Over the course of his alchemical studies, Jung exhaustively digs out all sorts of strange symbolical talk from the alchemists. The basic procedure, which varies by alchemist practically, involved something like a three-step process: the blackening (or nigredo), by which the present-given is broken down into component parts, the whitening (or albedo), by which the broken down components are washed, and finally the reddening (or rubedo, heating), which merges the ingredients involved into the new thing. Psychologically, there is a break-down, then a purging, then a reforging of ego-consciousness. For illustrative purposes, Jung will often focus on very dramatic episodes of this, and biographically experienced it himself, but this emphasis on the dramatic does not dismiss that it happens in small ways as well.

On the most abstract level, the break-down (or nigredo) gets signaled by the appearance of archetypal material. As Jung has detailed elsewhere,[7] there are different ways to address this. One is to repress the contents, which Jung insists will ultimately only defer whatever “issue” is being presented by the archetypal material, usually in a more violent form than previously. Another is to identify with the material, which due to its archaic an archetypal quality leads to ego-inflation and various problems in the long run.[8] A third is to, by active imagination, temporarily inhabit the “logic” or the “realm” of the archetypal imagery toward integrating it, which means, of course, that the ego-consciousness must be modified.[9]

Jung devotes considerable attention to the death of the old king. That is, the old king must be killed, torn to pieces, dissolved in a bath, &c., in order that a “spirit in matter” be liberated or made manifest, i.e., in the form (ultimately, at the end of the work) of the next (new) king. All of this is simply a detailed elaboration on the nigredo again, the breaking down of the old ruler, who then (through his mysterious conjunction with his opposite, the Queen, or his mother, or our Mother, &c) emerges anew, an simultaneously different and the same. It is worth remembering here that in the Bhagavad-Gītā, the name of the primary villain of the episode depicted may be translated as “He Who Holds the Kingdom Together”, i.e., the ego. Thus, the disquisition to Arjuna by Kṛṣṇa at Kurukśetra points also to the breaking-down of the old king and the present (unrighteous) kingdom.

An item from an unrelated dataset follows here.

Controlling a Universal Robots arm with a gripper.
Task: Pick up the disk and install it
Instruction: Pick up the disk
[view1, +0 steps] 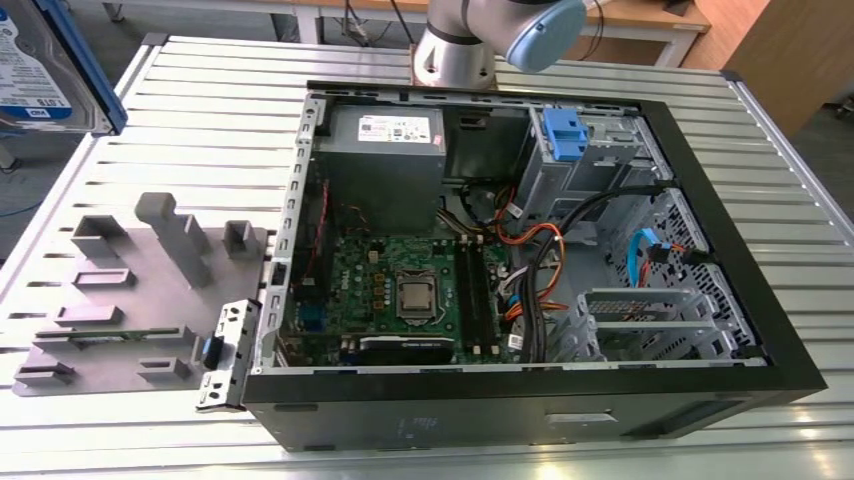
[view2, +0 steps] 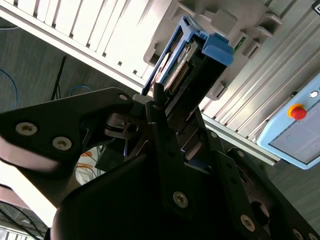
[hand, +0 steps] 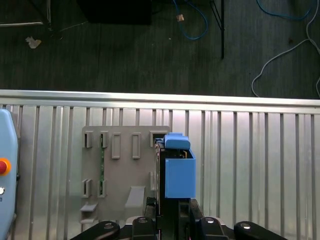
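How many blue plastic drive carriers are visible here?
2. One carrier is on the disk in the gripper; the other sits in the case, at its far side in the exterior view. More may be hidden.

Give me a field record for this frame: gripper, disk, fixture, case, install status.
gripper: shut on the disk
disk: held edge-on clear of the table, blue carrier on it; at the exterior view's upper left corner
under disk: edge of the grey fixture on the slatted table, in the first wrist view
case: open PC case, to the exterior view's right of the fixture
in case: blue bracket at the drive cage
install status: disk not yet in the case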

Jung does not dwell overly on this, but the creation of a child by the mysterious conjunction of her parents carries very nicely the numinous stragenesses that we tend to gloss over. There is a way to view myself as, literally, the product (the multiplication) of the people who are deemed biologically my parents. For child not like myself (i.e., children who are not adopted) the possession of one’s father’s eyes and one’s mother’s nose, &c., highlights the weirdness of this. Even with the highly detailed genetic record we might have of both the parents and any child they would have, still the 1 + 1 = 1 of (human) reproduction points to the strangeness that is involved in the re-production of the king (in the case of a son) or a queen (in the case of a daughter) as offspring. Thus, when the mysterious conjunction of the King and Queen (or, more broadly, the Sun and the Moon) occurs as a symbolic description of the mysterious conjunction between archetypal material (now in consciousness) from the unconscious and the consciousness itself, we may begin more clearly to sense the strangeness of what goes on in the process Jung is describing. It is not as if the unconscious presents us with a bauble that we drape around our neck—or, rather, we may do exactly that, and this doesn’t count as integration at all. If the unconscious is “satisfied” with this gesture on our part, we may be off the hook for whatever compensation had otherwise been intended. But if things get more serious, then we will be presented, Jung says, with another such gift, only this time it will come in the form of a demand we might not be able to be so gracious about.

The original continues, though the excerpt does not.